[PROBLEM]
Produce the records below again, word for word, but stop after the line that contains "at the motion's".

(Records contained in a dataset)
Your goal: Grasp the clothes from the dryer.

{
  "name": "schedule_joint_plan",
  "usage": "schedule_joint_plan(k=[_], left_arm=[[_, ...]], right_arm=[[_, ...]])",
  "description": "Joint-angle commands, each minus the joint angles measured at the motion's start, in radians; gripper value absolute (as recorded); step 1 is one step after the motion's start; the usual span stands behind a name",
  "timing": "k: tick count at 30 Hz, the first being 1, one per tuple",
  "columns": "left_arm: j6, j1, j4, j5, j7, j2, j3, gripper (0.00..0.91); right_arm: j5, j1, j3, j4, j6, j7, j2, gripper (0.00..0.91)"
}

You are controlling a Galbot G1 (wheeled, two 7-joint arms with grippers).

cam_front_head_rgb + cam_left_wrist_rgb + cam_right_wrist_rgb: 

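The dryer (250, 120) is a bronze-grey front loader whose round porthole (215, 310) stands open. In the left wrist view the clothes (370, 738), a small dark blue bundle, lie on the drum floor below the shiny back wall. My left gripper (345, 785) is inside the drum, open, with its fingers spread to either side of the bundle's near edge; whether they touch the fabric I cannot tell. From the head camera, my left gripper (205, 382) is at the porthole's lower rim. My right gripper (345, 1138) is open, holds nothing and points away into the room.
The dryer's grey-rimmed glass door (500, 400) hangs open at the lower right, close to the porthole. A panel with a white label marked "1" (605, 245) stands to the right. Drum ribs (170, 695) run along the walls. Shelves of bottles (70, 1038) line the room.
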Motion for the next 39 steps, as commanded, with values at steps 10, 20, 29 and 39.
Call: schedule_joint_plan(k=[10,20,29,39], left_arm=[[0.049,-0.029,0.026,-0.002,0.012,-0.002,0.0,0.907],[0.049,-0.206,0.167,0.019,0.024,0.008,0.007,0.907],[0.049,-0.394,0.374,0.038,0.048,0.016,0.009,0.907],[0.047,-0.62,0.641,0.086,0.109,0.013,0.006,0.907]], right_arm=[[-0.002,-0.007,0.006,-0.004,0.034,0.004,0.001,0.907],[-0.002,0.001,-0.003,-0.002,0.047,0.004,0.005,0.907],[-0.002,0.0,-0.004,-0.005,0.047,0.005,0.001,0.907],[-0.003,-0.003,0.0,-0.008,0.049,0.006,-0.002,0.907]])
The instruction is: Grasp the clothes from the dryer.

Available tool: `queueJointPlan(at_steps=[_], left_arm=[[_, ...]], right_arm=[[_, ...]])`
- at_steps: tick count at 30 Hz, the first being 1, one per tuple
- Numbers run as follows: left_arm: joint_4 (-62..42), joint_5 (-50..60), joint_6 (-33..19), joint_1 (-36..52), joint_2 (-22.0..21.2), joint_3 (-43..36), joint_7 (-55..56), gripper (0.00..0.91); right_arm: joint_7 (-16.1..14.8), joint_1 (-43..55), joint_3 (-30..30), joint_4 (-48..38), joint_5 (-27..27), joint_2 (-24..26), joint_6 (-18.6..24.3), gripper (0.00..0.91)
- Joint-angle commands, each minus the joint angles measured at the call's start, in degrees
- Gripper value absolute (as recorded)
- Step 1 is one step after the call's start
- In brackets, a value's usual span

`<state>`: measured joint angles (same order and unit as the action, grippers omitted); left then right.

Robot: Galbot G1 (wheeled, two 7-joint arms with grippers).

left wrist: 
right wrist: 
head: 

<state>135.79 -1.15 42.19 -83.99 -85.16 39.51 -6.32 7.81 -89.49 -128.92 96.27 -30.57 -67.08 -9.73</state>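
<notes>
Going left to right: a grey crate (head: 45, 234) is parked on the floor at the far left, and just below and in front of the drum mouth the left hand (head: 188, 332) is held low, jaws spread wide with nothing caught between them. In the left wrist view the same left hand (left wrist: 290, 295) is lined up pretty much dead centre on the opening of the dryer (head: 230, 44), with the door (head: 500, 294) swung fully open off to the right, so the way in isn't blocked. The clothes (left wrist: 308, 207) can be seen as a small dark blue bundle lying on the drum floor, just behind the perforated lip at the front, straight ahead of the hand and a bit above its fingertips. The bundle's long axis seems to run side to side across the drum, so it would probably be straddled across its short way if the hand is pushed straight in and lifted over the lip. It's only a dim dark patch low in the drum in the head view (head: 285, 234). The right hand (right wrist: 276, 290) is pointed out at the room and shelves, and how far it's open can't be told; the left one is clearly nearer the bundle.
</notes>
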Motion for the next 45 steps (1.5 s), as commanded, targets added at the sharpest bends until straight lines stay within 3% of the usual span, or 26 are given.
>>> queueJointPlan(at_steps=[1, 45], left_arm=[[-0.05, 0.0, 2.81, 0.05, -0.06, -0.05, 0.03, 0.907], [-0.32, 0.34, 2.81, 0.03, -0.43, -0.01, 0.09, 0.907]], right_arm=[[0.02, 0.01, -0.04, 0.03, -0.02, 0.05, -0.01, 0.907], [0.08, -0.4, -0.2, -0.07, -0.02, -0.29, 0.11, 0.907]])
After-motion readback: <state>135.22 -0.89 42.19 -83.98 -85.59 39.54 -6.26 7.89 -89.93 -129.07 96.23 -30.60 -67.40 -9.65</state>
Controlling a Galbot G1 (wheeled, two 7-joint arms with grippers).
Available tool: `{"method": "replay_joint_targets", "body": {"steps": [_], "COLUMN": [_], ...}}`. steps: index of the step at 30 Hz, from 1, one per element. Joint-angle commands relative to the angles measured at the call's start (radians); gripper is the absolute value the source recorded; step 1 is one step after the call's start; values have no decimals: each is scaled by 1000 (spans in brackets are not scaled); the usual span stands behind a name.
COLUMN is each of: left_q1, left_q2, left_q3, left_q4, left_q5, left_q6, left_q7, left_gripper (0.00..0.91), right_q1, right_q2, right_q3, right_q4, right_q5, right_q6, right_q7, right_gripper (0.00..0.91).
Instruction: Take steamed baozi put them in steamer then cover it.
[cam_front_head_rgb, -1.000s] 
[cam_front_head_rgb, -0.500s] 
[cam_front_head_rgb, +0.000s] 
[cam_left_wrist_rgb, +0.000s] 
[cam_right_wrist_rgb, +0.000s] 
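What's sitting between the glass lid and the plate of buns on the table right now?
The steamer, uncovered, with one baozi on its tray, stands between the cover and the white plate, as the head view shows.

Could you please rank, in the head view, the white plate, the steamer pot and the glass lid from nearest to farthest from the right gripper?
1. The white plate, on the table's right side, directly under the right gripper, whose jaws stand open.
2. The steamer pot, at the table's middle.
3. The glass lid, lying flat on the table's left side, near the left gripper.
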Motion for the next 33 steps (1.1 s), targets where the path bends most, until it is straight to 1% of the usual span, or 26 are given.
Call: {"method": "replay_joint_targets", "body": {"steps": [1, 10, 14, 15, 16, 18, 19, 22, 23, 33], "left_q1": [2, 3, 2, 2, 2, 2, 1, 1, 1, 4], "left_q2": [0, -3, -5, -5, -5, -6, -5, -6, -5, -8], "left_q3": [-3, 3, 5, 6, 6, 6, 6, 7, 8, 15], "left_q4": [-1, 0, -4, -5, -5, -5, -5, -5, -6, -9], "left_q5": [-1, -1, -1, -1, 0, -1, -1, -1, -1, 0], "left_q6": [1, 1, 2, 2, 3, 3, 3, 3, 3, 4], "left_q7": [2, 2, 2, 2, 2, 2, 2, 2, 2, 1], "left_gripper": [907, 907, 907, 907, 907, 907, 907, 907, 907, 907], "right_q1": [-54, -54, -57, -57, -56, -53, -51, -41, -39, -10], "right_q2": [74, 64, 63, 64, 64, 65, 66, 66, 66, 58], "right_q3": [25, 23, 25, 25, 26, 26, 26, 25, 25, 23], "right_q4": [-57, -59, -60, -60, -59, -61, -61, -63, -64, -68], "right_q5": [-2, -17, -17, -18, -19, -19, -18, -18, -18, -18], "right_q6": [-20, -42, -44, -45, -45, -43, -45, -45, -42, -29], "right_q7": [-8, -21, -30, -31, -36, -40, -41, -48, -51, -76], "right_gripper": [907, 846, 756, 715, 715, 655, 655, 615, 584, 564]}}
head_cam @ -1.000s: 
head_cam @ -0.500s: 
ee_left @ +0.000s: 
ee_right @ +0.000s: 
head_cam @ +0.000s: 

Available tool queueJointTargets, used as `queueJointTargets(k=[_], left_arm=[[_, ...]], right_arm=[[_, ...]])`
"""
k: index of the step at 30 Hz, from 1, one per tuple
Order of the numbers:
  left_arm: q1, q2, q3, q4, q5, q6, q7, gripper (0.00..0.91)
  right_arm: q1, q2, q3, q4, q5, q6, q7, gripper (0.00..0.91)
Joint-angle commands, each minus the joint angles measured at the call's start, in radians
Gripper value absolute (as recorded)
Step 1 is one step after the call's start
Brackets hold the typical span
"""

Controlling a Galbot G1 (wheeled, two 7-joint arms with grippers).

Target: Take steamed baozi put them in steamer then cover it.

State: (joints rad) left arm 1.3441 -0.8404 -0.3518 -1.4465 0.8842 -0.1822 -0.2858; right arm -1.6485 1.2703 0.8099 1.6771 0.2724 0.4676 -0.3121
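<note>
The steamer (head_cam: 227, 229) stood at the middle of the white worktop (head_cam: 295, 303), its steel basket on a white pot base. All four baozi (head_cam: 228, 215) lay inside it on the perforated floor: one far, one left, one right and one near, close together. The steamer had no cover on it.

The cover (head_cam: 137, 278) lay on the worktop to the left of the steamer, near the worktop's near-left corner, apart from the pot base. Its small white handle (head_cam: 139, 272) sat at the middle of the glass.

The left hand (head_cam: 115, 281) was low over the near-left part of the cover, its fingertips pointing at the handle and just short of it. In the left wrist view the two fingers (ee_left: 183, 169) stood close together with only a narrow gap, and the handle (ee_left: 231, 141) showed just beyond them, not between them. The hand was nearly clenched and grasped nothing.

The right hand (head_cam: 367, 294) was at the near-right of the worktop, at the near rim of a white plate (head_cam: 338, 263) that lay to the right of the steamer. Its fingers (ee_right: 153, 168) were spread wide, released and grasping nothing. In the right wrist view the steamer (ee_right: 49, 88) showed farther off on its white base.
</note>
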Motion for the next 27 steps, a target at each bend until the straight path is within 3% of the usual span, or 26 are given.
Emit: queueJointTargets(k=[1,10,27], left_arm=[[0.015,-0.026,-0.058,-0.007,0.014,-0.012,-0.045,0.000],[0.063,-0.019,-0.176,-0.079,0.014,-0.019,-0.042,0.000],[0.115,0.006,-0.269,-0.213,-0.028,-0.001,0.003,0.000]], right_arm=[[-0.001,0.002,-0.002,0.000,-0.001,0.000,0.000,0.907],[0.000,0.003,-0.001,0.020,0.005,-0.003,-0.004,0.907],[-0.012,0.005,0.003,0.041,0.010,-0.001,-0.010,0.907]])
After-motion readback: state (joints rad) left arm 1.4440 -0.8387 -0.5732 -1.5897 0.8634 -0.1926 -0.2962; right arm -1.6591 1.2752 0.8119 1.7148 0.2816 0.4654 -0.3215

[OUTPUT]
Your goal: Grasp the clothes from the dryer.

{
  "name": "schedule_joint_plan",
  "usage": "schedule_joint_plan(k=[_], left_arm=[[_, ...]], right_arm=[[_, ...]])",
  "description": "Joint-angle commands, each minus the joint angles measured at the motion's start, in radians; gripper value absolute (as recorded); step 1 is one step after the motion's start; the usual span stands behind a name",

There is no additional output for this exercise.